### THE TASK
Repeat the listing word for word. Leave every picture out.

### INFORMATION PROVIDED
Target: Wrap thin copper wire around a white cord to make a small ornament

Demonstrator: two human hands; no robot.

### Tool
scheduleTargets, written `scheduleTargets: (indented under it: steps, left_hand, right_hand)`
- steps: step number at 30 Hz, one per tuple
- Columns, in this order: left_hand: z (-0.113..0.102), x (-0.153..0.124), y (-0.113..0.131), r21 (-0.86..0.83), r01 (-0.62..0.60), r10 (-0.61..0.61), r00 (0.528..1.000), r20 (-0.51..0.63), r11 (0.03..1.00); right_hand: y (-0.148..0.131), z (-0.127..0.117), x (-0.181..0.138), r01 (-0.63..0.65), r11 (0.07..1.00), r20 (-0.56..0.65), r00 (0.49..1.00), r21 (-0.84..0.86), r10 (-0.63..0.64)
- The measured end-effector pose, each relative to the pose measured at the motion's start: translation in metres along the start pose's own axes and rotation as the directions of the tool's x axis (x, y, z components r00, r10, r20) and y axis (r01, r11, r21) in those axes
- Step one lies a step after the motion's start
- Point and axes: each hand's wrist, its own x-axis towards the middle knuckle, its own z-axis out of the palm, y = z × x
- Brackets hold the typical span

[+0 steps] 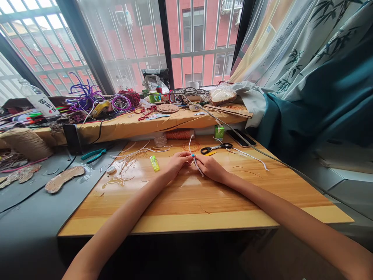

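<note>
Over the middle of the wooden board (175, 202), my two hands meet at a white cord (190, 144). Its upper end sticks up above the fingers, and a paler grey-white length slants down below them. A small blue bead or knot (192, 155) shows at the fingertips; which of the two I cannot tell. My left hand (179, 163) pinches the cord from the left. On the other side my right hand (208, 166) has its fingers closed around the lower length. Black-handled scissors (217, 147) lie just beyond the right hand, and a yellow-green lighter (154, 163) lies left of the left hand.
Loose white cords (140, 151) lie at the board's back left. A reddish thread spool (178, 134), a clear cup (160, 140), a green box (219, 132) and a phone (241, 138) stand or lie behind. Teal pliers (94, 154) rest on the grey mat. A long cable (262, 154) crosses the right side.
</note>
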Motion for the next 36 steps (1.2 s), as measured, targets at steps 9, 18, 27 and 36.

### TASK RESPONSE
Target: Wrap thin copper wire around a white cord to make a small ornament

Demonstrator: two human hands; no robot.

### Tool
scheduleTargets, written `scheduleTargets: (indented under it: steps, left_hand, right_hand)`
- steps: step number at 30 Hz, one per tuple
- Columns, in this order: left_hand: z (-0.113..0.102), x (-0.153..0.124), y (-0.113..0.131), r21 (-0.86..0.83), r01 (-0.62..0.60), r10 (-0.61..0.61), r00 (0.528..1.000), r20 (-0.51..0.63), r11 (0.03..1.00); right_hand: y (-0.148..0.131), z (-0.127..0.117), x (-0.181..0.138), r01 (-0.63..0.65), r11 (0.07..1.00), r20 (-0.56..0.65), r00 (0.49..1.00), r21 (-0.84..0.86), r10 (-0.63..0.64)
- The measured end-effector pose, each relative to the pose measured at the motion's start: translation in metres along the start pose's own axes and rotation as the directions of the tool's x axis (x, y, z components r00, r10, r20) and y axis (r01, r11, r21) in those axes
- Step one lies a step after the motion's start
- Point and axes: each hand's wrist, its own x-axis towards the middle knuckle, its own z-axis out of the palm, y = z × x
- Brackets hold the typical span

[+0 steps] 

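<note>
Over the middle of the wooden board (175, 202), my two hands meet at a white cord (190, 144). Its upper end sticks up above the fingers, and a paler grey-white length slants down below them. A small blue bead or knot (192, 155) shows at the fingertips; which of the two I cannot tell. My left hand (179, 163) pinches the cord from the left. On the other side my right hand (208, 166) has its fingers closed around the lower length. Black-handled scissors (217, 147) lie just beyond the right hand, and a yellow-green lighter (154, 163) lies left of the left hand.
Loose white cords (140, 151) lie at the board's back left. A reddish thread spool (178, 134), a clear cup (160, 140), a green box (219, 132) and a phone (241, 138) stand or lie behind. Teal pliers (94, 154) rest on the grey mat. A long cable (262, 154) crosses the right side.
</note>
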Motion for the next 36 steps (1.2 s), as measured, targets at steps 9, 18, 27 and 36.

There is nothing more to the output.